We are in compliance with all covenants and other requirements of our financing arrangements as of March 31, 2009. Our most restrictive covenant is the ratio of earnings before interest, taxes, depreciation, amortization, and rent (EBITDAR), to fixed charges of 1.50 on a rolling four quarter basis. Our fixed charge coverage ratio was 1.61 as of March 31, 2009. However, the continued global economic downturn and credit crisis have negatively impacted our operating results in the three and nine months ended March 31, 2009. Accordingly we continue to take action to reduce debt and interest expense by utilizing intercompany borrowings on a short-term basis as allowed by a recently expanded IRS ruling. We continue to focus on reducing capital expenditure and acquisition budgets, reducing inventory levels, and reducing operating expenses.

Salon Business

The strength of our salon business is in the fundamental similarity and broad appeal of our salon concepts that allow flexibility and multiple salon concept placements in shopping centers and neighborhoods. Each concept generally targets the middle market customer, however, each attracts a different demographic. We believe there are growth opportunities in all of our salon concepts. When commercial opportunities arise, we anticipate testing and developing new salon concepts to complement our existing concepts.
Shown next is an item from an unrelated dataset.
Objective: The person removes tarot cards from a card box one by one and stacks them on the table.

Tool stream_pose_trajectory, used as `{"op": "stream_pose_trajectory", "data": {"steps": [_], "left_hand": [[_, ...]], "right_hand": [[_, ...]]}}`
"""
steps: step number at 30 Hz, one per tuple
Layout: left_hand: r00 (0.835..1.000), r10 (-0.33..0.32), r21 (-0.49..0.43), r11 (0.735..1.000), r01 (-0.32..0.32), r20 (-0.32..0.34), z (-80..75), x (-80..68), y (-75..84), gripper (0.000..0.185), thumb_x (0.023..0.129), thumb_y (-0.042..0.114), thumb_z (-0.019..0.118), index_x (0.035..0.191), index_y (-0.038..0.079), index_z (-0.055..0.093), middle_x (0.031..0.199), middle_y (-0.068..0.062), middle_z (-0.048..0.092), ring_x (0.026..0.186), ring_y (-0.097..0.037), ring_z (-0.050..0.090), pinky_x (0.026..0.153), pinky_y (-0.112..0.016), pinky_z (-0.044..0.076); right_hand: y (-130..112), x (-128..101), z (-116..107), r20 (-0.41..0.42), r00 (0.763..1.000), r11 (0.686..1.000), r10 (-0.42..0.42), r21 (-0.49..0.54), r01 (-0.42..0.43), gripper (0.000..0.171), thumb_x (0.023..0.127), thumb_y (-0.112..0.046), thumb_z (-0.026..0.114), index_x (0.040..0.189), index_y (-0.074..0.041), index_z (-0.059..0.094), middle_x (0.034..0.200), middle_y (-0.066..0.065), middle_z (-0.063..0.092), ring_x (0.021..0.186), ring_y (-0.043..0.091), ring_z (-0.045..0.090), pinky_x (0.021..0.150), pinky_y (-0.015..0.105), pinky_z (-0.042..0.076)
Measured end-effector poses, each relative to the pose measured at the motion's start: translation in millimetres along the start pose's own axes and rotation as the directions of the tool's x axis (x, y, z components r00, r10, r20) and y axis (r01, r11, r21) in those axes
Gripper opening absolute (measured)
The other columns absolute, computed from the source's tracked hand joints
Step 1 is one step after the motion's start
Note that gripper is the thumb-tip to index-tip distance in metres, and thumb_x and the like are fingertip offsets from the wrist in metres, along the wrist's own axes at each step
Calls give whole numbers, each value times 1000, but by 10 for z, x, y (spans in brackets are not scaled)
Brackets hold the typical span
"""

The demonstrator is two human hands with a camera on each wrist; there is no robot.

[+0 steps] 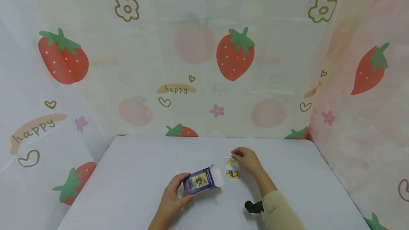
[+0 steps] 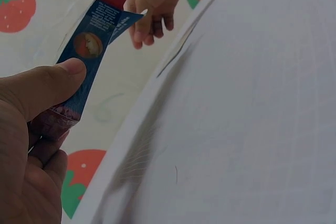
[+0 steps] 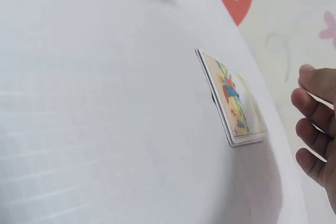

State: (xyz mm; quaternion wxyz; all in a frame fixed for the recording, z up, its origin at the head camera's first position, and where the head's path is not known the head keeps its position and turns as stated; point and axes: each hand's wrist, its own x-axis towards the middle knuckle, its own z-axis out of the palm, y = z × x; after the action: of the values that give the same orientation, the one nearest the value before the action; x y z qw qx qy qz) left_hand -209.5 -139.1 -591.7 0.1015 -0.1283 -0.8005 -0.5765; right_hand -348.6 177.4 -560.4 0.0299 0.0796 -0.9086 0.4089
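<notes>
My left hand (image 1: 179,188) grips a blue card box (image 1: 198,181) by its closed end, just above the white table (image 1: 140,166). The box's end flap stands open toward the right. In the left wrist view my thumb (image 2: 42,87) presses the box (image 2: 89,45) against my fingers. A small stack of picture cards (image 1: 232,169) lies face up on the table to the right of the box. My right hand (image 1: 239,154) hovers at the stack's far right corner, fingers loosely curled and holding nothing. The right wrist view shows those fingers (image 3: 315,129) a little apart from the cards (image 3: 233,100).
Strawberry-print cloth (image 1: 235,54) walls in the table at the back and on both sides. A black wrist mount (image 1: 254,207) sits on my right forearm by a beige sleeve (image 1: 281,212). Bare tabletop spreads left and right of the hands.
</notes>
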Motion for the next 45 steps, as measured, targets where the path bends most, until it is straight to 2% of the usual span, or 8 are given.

We execute our salon growth strategy by focusing on real estate. Our salon real estate strategy is to add new units in convenient locations with good visibility and customer traffic, as well as appropriate trade demographics. Our various salon and product concepts operate in a wide range of retailing environments, including regional shopping malls, strip centers and Wal-Mart Supercenters. We believe that the availability of real estate will augment our ability to achieve the aforementioned long-term growth objectives.

Organic salon revenue growth is achieved through the combination of new salon construction and salon same-store sales increases. During the next twelve to eighteen months we will be slowing our capital expenditures which includes building new salons. Once the economy normalizes we expect we will continue with our historical trend of building several hundred company-owned salons. We anticipate our franchisees will open approximately 80 to 120 salons as well. Older, unprofitable salons will be closed or relocated. Our long-term outlook for our salon business is for annual consolidated low single digit same-store sales increases.

Historically, our salon acquisitions have varied in size from as small as one salon to over one thousand salons. The median acquisition size is approximately ten salons. From fiscal year 1994 to March 31, 2009, we acquired 8,020 salons, net of franchise buybacks. We anticipate adding several hundred company-owned salons each year from acquisitions. Some of these acquisitions may include buying salons from our franchisees.

Hair Restoration Business

In December 2004, we acquired Hair Club for Men and Women. Hair Club for Men and Women is a provider of hair loss solutions with an estimated five percent share of the $4 billion domestic market. This industry is comprised of numerous locations domestically and is highly fragmented. As a result, we believe there is an opportunity to consolidate this industry through acquisition. Expanding the hair loss business organically and through acquisition would allow us to add incremental revenue which is neither dependent upon, nor dilutive to, our existing salon business.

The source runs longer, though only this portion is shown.